#### Assignment:
Please print the whole of the listing that follows exactly.
Provided material START
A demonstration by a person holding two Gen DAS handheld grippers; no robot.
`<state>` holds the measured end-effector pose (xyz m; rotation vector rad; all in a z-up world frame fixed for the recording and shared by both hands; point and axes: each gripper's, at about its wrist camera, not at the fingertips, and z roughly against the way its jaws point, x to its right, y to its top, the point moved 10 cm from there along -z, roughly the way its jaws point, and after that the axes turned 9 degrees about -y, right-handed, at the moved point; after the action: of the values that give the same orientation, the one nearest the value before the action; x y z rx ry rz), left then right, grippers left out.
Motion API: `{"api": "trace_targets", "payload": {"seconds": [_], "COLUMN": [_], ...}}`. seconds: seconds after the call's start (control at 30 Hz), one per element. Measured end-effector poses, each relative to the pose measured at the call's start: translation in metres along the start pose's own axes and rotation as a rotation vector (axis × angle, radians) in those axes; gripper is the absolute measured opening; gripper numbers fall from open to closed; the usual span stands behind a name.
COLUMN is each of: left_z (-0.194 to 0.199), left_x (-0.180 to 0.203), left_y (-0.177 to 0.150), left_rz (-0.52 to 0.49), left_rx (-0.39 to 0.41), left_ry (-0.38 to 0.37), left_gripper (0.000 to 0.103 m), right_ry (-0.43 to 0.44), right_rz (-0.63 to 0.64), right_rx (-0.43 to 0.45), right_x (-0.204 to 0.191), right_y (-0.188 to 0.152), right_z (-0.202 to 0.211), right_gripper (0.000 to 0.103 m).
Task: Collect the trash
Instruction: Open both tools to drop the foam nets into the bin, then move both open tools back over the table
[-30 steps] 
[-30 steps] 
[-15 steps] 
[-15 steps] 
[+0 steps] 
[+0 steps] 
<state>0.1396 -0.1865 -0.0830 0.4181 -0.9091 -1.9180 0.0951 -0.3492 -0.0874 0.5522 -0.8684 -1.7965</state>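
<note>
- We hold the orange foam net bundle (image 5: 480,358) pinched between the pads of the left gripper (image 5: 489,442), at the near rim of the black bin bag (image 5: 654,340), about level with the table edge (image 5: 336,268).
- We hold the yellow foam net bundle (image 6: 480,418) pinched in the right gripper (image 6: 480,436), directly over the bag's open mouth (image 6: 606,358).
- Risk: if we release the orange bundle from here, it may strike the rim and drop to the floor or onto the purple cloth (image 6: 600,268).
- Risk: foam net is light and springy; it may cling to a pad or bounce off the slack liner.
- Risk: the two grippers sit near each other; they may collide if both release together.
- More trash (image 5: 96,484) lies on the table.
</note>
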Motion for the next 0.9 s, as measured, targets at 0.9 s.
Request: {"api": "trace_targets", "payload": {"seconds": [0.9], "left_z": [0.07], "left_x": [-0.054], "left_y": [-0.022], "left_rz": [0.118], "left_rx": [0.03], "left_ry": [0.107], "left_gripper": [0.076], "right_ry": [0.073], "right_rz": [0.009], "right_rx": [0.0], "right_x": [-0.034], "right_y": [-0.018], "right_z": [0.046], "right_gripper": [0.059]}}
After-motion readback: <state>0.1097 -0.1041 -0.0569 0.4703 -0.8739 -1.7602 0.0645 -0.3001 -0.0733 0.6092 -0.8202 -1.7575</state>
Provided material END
#### Task result:
A demonstration by a person holding two Gen DAS handheld grippers; no robot.
`<state>` holds the measured end-effector pose (xyz m; rotation vector rad; all in a z-up world frame fixed for the recording and shared by both hands; point and axes: each gripper's, at about its wrist camera, not at the fingertips, and z roughly against the way its jaws point, x to its right, y to its top, the point moved 10 cm from there along -z, roughly the way its jaws point, and after that the axes turned 9 degrees about -y, right-handed, at the moved point; after the action: of the values that give the same orientation, the one nearest the value before the action; x y z rx ry rz), left then right, grippers left out.
Motion API: `{"api": "trace_targets", "payload": {"seconds": [_], "COLUMN": [_], ...}}`. seconds: seconds after the call's start (control at 30 Hz), one per element. Measured end-effector poses, each relative to the pose measured at the call's start: translation in metres along the start pose's own axes and rotation as a rotation vector (axis × angle, radians) in those axes; gripper is the absolute measured opening; gripper numbers fall from open to closed; the usual span stands behind a name.
COLUMN is each of: left_z (-0.194 to 0.199), left_x (-0.180 to 0.203), left_y (-0.177 to 0.150), left_rz (-0.52 to 0.49), left_rx (-0.39 to 0.41), left_ry (-0.38 to 0.37), left_gripper (0.000 to 0.103 m), right_ry (-0.43 to 0.44), right_rz (-0.63 to 0.64), right_rx (-0.43 to 0.45), right_x (-0.204 to 0.191), right_y (-0.188 to 0.152), right_z (-0.202 to 0.211), right_gripper (0.000 to 0.103 m).
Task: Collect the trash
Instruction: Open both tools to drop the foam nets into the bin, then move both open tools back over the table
[-30 steps] 
[-30 steps] 
[-15 steps] 
[-15 steps] 
[+0 steps] 
[+0 steps] 
<state>0.1396 -0.1865 -0.0830 0.4181 -0.9091 -1.9180 0.0951 -0.3492 -0.0874 0.5522 -0.8684 -1.7965</state>
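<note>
- We hold the orange foam net bundle (image 5: 480,358) pinched between the pads of the left gripper (image 5: 489,442), at the near rim of the black bin bag (image 5: 654,340), about level with the table edge (image 5: 336,268).
- We hold the yellow foam net bundle (image 6: 480,418) pinched in the right gripper (image 6: 480,436), directly over the bag's open mouth (image 6: 606,358).
- Risk: if we release the orange bundle from here, it may strike the rim and drop to the floor or onto the purple cloth (image 6: 600,268).
- Risk: foam net is light and springy; it may cling to a pad or bounce off the slack liner.
- Risk: the two grippers sit near each other; they may collide if both release together.
- More trash (image 5: 96,484) lies on the table.
</note>
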Motion for the next 0.9 s, as measured, targets at 0.9 s.
Request: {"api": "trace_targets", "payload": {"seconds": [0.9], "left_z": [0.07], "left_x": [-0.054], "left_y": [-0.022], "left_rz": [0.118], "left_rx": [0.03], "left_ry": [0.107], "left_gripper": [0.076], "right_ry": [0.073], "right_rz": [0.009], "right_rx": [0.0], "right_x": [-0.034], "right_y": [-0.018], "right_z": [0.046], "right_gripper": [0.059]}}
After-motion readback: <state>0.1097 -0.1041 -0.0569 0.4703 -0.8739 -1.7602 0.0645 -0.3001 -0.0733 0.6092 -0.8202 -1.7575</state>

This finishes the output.